What this task involves:
The word "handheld" occurs in some of the lines below; copy each of those lines.

Collection entries
-=-=-=-=-
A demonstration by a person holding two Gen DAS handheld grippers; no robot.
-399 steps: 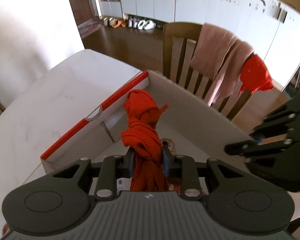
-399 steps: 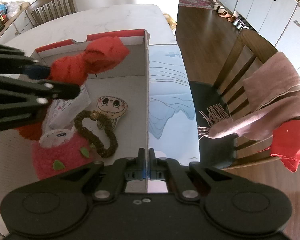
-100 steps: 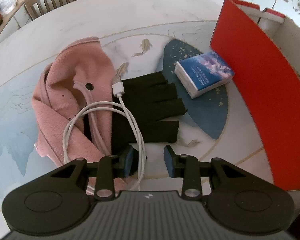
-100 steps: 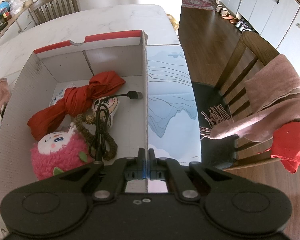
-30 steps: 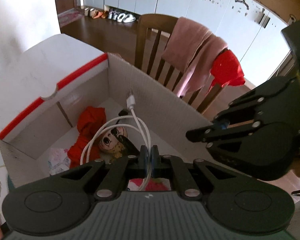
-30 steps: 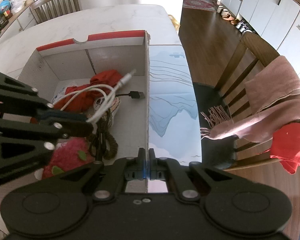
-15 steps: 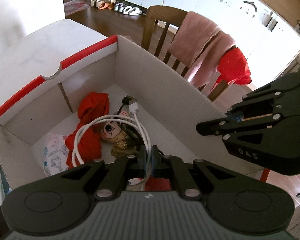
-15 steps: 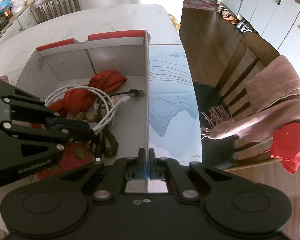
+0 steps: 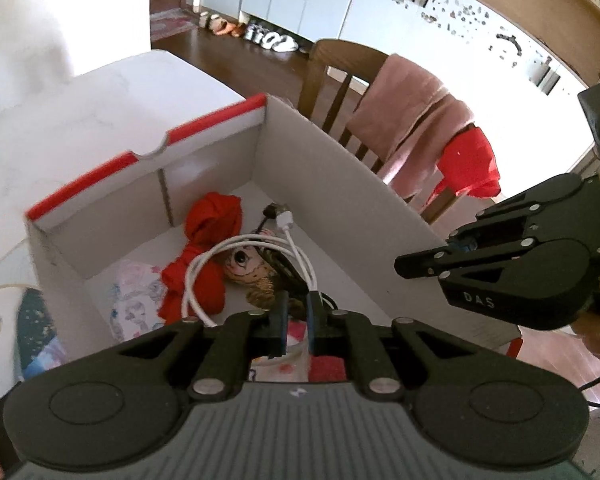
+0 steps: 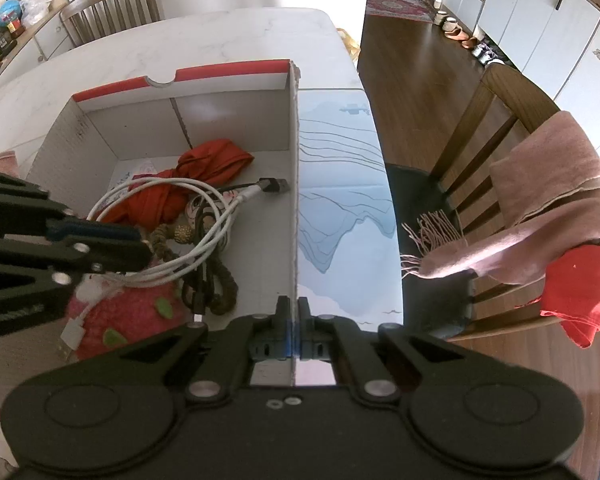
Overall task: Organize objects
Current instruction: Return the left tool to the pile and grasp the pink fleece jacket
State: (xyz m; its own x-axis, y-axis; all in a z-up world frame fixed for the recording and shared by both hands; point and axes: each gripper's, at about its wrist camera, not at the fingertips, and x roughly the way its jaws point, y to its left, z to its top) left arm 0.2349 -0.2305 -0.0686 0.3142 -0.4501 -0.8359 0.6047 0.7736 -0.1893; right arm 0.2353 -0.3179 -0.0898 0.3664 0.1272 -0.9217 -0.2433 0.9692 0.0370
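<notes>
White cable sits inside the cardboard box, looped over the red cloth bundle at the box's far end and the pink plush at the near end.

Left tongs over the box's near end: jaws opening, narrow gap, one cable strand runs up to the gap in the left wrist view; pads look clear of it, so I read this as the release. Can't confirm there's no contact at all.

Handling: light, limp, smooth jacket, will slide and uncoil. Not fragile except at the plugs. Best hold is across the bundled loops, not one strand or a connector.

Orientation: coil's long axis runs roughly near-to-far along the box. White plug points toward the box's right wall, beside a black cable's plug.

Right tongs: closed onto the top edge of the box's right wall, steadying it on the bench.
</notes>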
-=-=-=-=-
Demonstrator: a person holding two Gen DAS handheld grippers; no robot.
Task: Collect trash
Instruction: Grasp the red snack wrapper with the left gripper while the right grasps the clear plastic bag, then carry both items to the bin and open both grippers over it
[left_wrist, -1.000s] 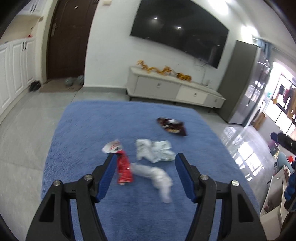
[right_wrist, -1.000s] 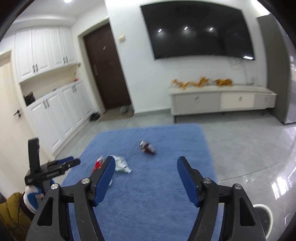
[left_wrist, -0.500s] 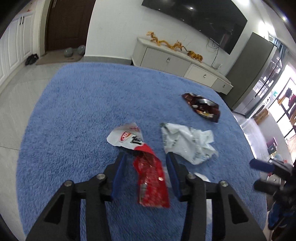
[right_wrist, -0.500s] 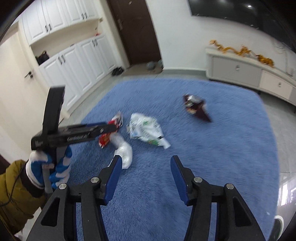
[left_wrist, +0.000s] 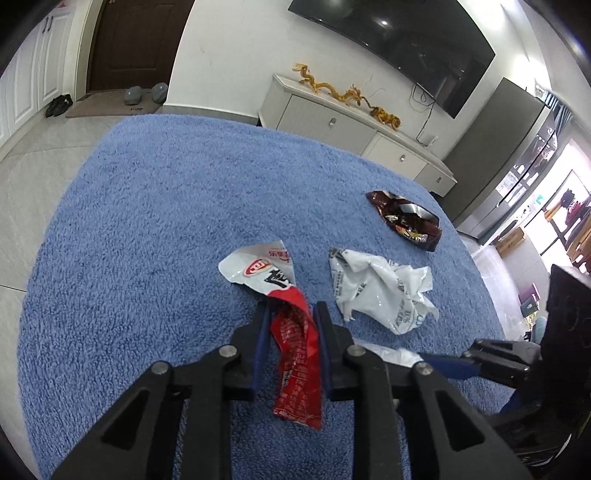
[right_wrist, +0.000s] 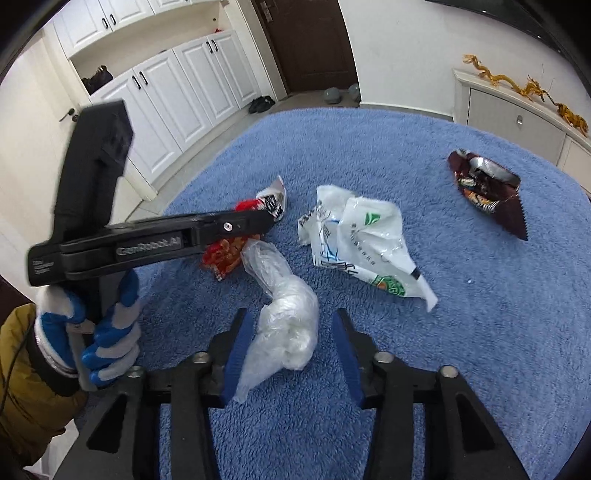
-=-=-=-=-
Result:
A demonstration by a person holding two Gen DAS handheld grippers; no robot.
Demonstrator: a person holding two Gen DAS handheld grippers; no robot.

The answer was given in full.